In qualitative research there is a phenomenon known as the "click of recognition" that the researcher can experience. In UX terms this means that sometimes we hear a user say something or see her do something and a light goes on. We have a clarifying moment or epiphany if you will. That is because in user research, the user is often a lens through which we see the application with our own preconceptions and biases filtered out. Something that seemed so crystal clear to us suddenly becomes vague or ambiguous when we see that same widget or paragraph through someone else's frame of reference.
How can you make decisions based on the input of just one user? Let me give some examples from a writing perspective. In doing so, I'm going to go through my "hierarchy of clicks."

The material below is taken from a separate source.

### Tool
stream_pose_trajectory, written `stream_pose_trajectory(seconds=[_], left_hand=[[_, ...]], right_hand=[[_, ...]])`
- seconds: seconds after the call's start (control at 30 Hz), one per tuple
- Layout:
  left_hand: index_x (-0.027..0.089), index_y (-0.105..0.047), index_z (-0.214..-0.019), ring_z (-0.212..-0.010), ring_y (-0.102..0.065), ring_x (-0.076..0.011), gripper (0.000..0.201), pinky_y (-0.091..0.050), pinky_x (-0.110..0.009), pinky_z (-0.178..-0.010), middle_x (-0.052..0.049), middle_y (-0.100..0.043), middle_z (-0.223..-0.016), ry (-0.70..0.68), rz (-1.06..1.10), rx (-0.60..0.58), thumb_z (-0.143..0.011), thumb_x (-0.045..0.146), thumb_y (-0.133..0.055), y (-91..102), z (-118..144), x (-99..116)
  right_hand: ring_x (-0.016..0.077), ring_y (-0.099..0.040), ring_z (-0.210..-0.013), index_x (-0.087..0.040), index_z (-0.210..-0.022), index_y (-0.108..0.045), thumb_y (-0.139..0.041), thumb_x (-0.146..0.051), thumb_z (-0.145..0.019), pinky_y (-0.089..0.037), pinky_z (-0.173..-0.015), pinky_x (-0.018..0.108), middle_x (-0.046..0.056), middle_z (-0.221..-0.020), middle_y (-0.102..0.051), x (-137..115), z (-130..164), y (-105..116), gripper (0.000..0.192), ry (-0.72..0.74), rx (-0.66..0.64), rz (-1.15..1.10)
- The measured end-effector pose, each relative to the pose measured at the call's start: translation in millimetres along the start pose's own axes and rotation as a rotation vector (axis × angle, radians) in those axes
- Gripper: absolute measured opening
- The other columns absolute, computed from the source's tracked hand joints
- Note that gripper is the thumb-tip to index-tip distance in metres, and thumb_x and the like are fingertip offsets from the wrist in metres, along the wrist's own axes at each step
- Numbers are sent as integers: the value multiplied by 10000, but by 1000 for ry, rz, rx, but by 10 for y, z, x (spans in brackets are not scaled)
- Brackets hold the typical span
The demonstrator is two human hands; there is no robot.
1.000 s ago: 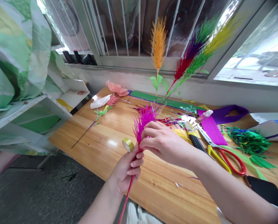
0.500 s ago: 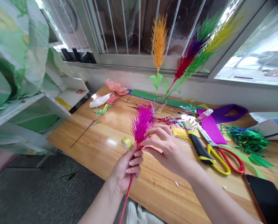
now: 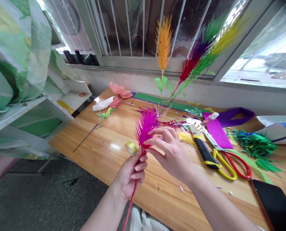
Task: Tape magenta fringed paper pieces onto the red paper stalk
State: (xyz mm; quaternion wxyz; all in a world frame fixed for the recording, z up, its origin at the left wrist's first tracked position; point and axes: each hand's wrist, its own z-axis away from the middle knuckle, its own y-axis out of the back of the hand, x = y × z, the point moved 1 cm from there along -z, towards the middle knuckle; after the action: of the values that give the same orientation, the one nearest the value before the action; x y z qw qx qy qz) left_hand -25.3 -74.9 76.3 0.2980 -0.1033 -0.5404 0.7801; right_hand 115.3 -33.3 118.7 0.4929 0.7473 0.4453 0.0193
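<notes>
My left hand (image 3: 130,173) is closed round the upper red stem of a magenta bristly artificial flower (image 3: 146,126), held upright above the table. Its wrapped stem (image 3: 129,208) slants down toward me, below the fist. At the red base of the bristles, the thumb and fingertips of my right hand (image 3: 173,152) pinch the flower from the right; exactly what lies between those tips is partly hidden. A roll of yellow-gold tape (image 3: 130,148) is on the table just behind my left thumb.
Right of my hands lie a utility knife (image 3: 205,152), scissors (image 3: 226,157) and a phone (image 3: 275,203). Green tinsel (image 3: 256,144) is farther right. A clear cup (image 3: 164,108) holds several bristly flowers by the window. One pink flower (image 3: 115,102) lies at left, near a white shelf (image 3: 73,93).
My right fingertips have shifted slightly up and left, closer onto the flower's base. A small dark scrap now shows on the table beside my right forearm. My left hand keeps its grip.
</notes>
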Motion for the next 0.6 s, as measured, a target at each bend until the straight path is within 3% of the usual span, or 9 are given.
stream_pose_trajectory(seconds=[0.6], left_hand=[[109, -492, -732, -380, -342, 31, 207, -273, -47, -265, 53, -370, -627, -24, 36, 34, -869, 245, -418, -33, -19, 17]], right_hand=[[198, -462, -938, -214, -823, -596, -541, -147, -770, -394, -835, 373, 58, -951, -559, -98, 143, -158, 102, -101, 128, -24]])
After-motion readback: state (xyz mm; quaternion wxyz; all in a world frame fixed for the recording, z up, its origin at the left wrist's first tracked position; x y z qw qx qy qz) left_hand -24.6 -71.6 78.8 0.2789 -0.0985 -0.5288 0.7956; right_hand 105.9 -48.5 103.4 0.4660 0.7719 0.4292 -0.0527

Let's say I have written something, and I give it to my wife to look at. She sees a misspelled word and points it out. Do I say, "Thanks, but let me have twelve other people look at it too." No. It's wrong, I know it's wrong, I was just too close to it and didn't catch it. Little miss fresh eyes did, and I make the change based on an n of 1. The UI equivalent is a bug, or where I failed to apply a known and widely accepted best practice. It takes one user stumbling on it to trigger a click of recognition.
Now my wife keeps reading and comes across the sentence "Tom told Dick to fire Harry, and it made him mad." She makes the following observation, "I'm a bit confused about which of these characters you mean by 'him.' Was Tom mad because he had to tell Dick how to do his supervisor's job, was Dick mad because Tom was making him do the dirty work, or was Harry mad because he was getting fired?" Hmmm. Crystal clear to me when I wrote it because I knew whom I was referring to. Now that I have her lens, I can see how ambiguous (or triguous) the referent is. Do I need to get another opinion? Politics of marriage not withstanding, no. Now that I see someone else's reasonable take on it, I have a click of recognition.
But then she says, "Times New Roman is so boring, I think you ought to use Verdana." "Thanks," I reply while making a mental note to get twelve other opinions.